_EXERCISE_
Copy nothing but the lines below running from the line containing "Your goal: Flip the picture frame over" through the line containing "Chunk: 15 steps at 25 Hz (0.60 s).", both end lines included.

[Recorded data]
----------------
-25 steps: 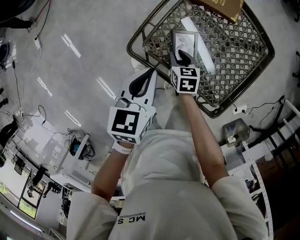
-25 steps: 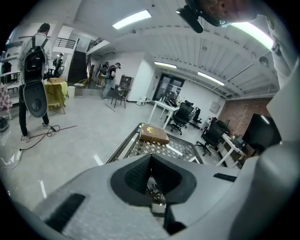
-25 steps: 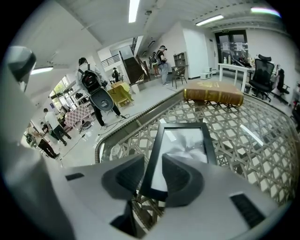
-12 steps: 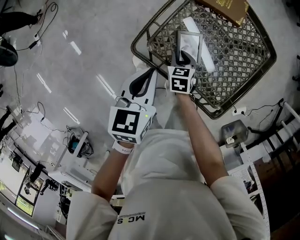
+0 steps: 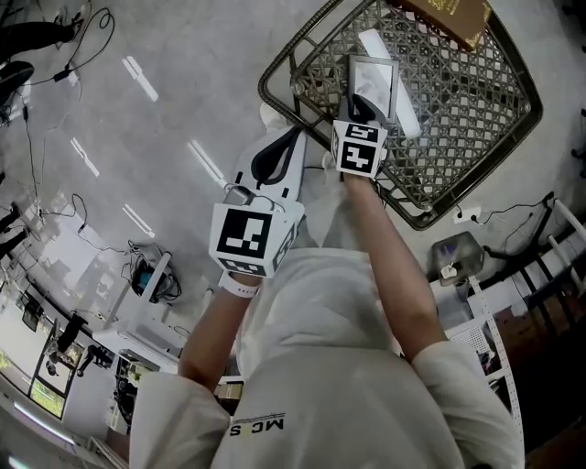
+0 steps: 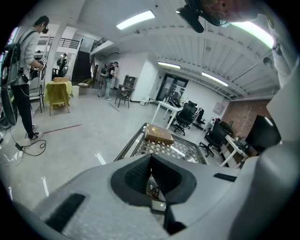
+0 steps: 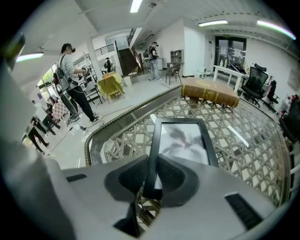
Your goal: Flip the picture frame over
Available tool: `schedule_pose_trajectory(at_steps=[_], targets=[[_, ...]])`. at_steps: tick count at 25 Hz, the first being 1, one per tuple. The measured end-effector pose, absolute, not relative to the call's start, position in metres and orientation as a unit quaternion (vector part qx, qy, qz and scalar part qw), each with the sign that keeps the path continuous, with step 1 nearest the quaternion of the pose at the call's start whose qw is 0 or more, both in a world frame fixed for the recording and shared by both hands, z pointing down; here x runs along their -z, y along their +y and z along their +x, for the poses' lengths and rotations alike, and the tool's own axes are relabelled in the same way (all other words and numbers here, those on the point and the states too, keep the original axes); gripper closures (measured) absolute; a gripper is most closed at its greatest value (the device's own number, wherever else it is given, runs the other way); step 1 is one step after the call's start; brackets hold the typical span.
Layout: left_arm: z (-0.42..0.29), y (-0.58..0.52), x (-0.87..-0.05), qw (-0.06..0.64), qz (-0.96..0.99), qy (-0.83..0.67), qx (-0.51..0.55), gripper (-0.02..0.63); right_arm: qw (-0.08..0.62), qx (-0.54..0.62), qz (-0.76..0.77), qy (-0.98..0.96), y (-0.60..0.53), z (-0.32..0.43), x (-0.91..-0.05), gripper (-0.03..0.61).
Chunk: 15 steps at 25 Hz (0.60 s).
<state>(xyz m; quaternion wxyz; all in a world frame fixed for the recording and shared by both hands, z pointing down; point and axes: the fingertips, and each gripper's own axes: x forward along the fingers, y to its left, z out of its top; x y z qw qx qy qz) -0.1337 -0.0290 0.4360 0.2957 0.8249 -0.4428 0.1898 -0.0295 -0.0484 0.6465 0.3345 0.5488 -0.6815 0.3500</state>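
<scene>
The fingers of the right gripper are closing on the picture frame. The frame's near left rail stands between the pads, which lie against it on both sides. The fingers of the left gripper are drawn together at the tips with nothing between them. In the head view this gripper hangs just outside the wire basket, beside its near rim.

The picture frame lies inside the basket with its print side up, close to the near rim, and the right gripper reaches in over that rim. A white strip lies on the basket's lattice floor just beside the frame. A brown book rests at the basket's far rim, well apart from the frame.
</scene>
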Motion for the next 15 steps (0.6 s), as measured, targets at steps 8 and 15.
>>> schedule_pose_trajectory(at_steps=[8,15], targets=[[-0.129,-0.030,-0.435,0.295,0.827,-0.439,-0.191,0.589,0.314,-0.372,0.535,-0.690,-0.048,-0.031,-0.643,0.502],[-0.120,-0.030,-0.433,0.291,0.830,-0.436,-0.193,0.589,0.276,-0.394,0.518,-0.707,-0.049,-0.031,-0.629,0.503]])
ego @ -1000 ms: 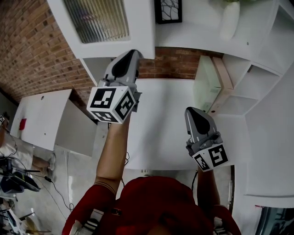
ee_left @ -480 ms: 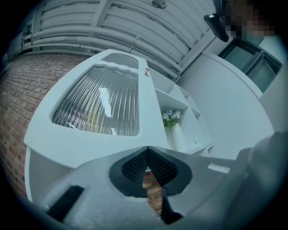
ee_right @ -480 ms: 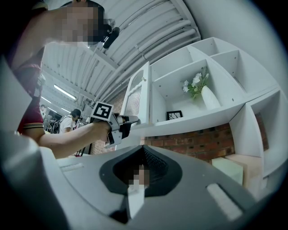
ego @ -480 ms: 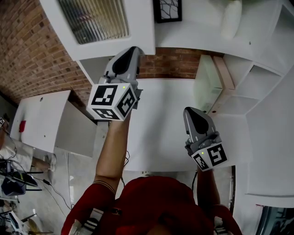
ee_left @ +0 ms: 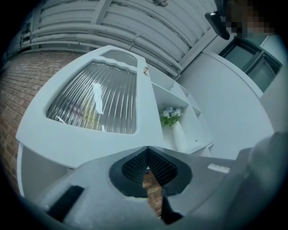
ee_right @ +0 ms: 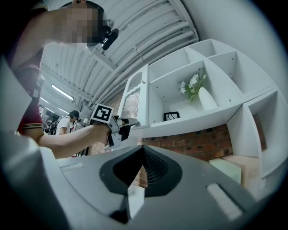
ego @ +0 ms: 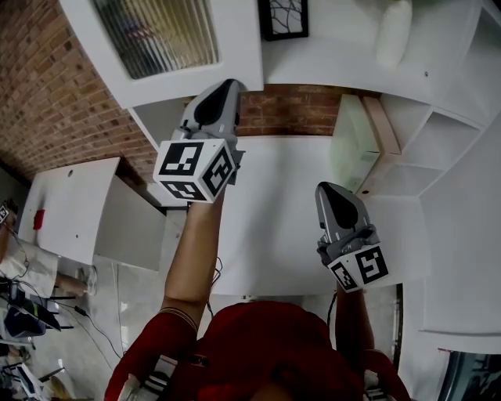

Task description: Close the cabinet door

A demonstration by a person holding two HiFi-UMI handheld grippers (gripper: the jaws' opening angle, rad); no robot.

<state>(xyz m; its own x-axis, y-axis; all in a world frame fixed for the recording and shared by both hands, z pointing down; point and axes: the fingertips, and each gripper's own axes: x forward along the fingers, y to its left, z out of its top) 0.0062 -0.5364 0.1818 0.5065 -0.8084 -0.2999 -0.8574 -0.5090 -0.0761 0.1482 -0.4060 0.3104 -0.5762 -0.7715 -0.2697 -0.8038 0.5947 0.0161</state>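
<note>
The left gripper point(ego: 225, 88) is keeping its jaws clenched on nothing, so it is working as a blunt pusher rather than a clamp. The cabinet door point(ego: 168, 69) is standing open just ahead of and above those jaws. In the left gripper view the door point(ee_left: 85, 137) and its ribbed glass pane point(ee_left: 94, 103) are filling the space right over the closed tips. Whether the tips are already touching the door, I cannot tell.

To do this step well, the shut tips should be pressing on the white frame below the glass, never on the pane. They should press out toward the door's free side, where a light push is likely to swing it most easily, and the push should be following the door's arc steadily so the tips are not sliding off the rim.

The shelf's lower board point(ee_right: 198, 123) is running just to the right of the left jaws, a hard edge to be clearing. The vase point(ee_left: 179, 134) and the picture frame point(ego: 286, 17) are sitting back inside the shelf, probably out of the swing. The right gripper point(ego: 330, 193), its jaws also pressed together and empty, is hanging well below and to the right, over the bare white counter point(ego: 274, 219), leaving the left side open room.
</note>
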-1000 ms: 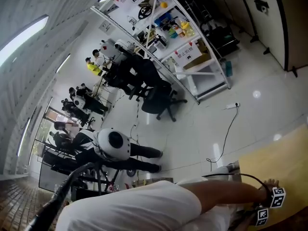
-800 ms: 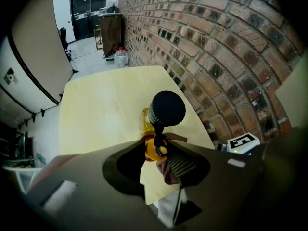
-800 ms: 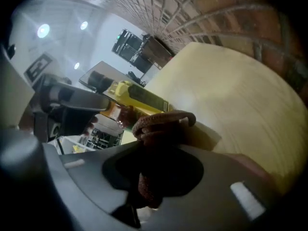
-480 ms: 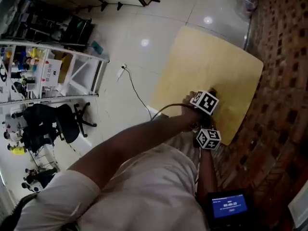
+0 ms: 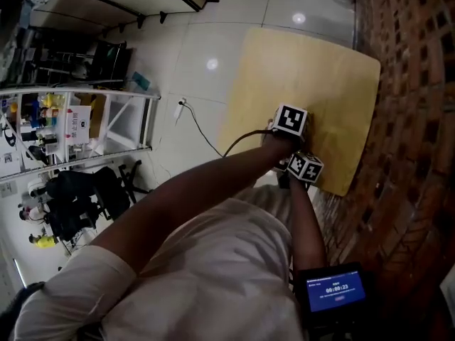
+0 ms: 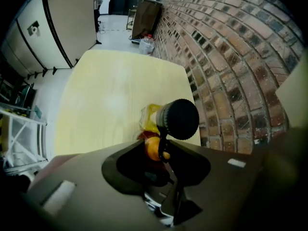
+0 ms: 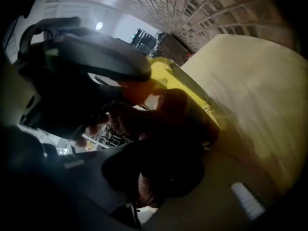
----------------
_SOLUTION TO THE EXERCISE_
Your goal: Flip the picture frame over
Available tool: `schedule_pose_trajectory(at_steps=[_], targets=[[_, ...]])`. at_steps: tick count at 25 Hz, the first being 1, one per tuple. The measured end-effector pose, absolute, not relative to the call's start, position in metres and orientation as a unit quaternion (vector part qx, qy, qz and scalar part qw), each with the sign that keeps the path continuous, with step 1 nearest the quaternion of the pose at the call's start whose qw is 0 or more, both in a world frame fixed for the recording and shared by both hands, z pointing down; here x runs along their -z, y along their +y and z along their +x, for the poses' lengths and rotations alike, and the tool's own axes are relabelled in the same way (all other words and numbers here, those on the point and the states too, keep the original axes); gripper closures (measured) absolute; a gripper is most closed at its greatest value (the device's own number, wherever else it is given, runs the other way); step 1 is one step after the call's start; brackets hold the typical span.
Layout: left_arm: z (-0.42..0.29), y (-0.58..0.52), x (-0.87..-0.05), qw (-0.06..0.64), qz (-0.96..0.99), qy (-0.83..0.67), qx (-0.51..0.55), gripper (-0.02..0.63); right_arm: qw (-0.08..0.62), qx (-0.54..0.62), qz (-0.76..0.77), qy (-0.98..0.96), y (-0.60..0.53), z (-0.32..0.43), x (-0.91..-0.05), gripper (-0.03..0.61).
Chunk: 15 steps at 25 Hz (0.60 s).

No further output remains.